Why each option matters

Answer the question above first, then reveal the full breakdown to understand why each option is right or wrong.

Correct answer & explanation

MFA fatigue attack

MFA fatigue attacks exploit user behavior by bombarding the victim with repeated push notifications until they inadvertently approve an authentication request. Since the attacker already has the valid credentials, they trigger the MFA prompt repeatedly, and the user eventually accepts, granting the attacker access without needing to compromise the MFA mechanism itself.

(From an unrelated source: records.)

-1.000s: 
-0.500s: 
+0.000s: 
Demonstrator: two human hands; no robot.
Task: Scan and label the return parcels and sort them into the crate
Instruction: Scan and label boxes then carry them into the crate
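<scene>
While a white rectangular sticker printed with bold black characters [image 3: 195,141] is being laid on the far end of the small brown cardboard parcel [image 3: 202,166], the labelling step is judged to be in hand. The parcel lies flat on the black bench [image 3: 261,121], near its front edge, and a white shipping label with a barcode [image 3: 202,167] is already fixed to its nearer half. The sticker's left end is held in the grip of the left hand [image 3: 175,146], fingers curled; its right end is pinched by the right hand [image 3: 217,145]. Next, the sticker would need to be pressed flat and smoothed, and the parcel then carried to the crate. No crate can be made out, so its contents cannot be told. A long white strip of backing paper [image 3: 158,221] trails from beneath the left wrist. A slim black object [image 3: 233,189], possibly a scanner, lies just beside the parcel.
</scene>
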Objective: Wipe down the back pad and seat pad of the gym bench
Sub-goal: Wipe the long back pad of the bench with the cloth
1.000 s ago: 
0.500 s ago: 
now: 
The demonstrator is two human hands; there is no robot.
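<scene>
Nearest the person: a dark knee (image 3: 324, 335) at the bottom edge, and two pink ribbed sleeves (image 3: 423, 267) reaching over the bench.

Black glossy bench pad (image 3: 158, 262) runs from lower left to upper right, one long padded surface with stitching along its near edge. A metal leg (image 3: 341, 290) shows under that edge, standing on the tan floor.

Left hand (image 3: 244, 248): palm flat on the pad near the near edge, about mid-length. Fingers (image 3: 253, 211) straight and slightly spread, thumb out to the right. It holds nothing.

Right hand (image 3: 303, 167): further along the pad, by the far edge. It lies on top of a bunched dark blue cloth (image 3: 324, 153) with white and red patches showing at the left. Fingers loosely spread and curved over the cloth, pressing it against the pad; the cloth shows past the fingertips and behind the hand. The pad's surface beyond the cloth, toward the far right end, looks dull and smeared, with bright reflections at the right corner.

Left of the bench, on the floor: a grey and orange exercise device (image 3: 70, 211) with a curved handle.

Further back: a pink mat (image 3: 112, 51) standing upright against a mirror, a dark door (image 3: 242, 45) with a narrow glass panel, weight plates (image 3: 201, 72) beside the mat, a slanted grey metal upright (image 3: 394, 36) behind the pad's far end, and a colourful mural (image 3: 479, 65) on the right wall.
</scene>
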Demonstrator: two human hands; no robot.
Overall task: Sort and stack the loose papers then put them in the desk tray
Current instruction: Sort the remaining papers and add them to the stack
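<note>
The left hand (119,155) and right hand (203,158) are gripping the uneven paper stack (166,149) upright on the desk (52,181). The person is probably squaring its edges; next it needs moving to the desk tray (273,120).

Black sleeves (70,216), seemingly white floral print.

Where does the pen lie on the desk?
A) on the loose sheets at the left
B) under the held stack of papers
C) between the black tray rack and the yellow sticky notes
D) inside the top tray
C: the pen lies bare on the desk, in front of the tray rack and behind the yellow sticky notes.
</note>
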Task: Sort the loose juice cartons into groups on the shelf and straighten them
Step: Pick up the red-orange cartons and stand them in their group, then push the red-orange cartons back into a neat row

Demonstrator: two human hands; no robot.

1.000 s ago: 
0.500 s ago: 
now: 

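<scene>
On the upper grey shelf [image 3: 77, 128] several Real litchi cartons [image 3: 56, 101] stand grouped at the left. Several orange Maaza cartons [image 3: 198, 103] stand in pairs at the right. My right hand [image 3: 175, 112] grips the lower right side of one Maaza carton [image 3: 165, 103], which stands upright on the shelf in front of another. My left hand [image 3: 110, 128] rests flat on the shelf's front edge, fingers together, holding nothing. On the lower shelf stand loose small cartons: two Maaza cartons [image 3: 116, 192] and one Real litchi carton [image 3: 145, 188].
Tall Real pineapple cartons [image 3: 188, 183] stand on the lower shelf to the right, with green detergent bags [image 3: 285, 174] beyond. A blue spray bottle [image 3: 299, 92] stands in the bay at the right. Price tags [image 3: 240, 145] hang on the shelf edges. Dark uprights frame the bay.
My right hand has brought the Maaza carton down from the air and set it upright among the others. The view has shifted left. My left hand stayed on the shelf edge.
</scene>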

Key principle: Answer the scenario, not the keyword: identify the specific constraint before choosing the most familiar-sounding option.

Answer analysis

Option-by-option breakdown

For each option: why learners choose it and why it is or isn't the right answer here.

  • Session hijacking

    Why it's wrong here

    Session hijacking assumes an authenticated session, not bypassing MFA.

  • MFA fatigue attack

    Why this is correct

    The attacker spams MFA requests until the user approves.

    Clue confirmation

    The clue word "most likely" in the question point toward this answer.

    Related concept

    Read the scenario before looking for a memorised answer.

  • Man-in-the-middle (MITM) attack

    Why it's wrong here

    MITM can intercept credentials but MFA typically requires a second factor.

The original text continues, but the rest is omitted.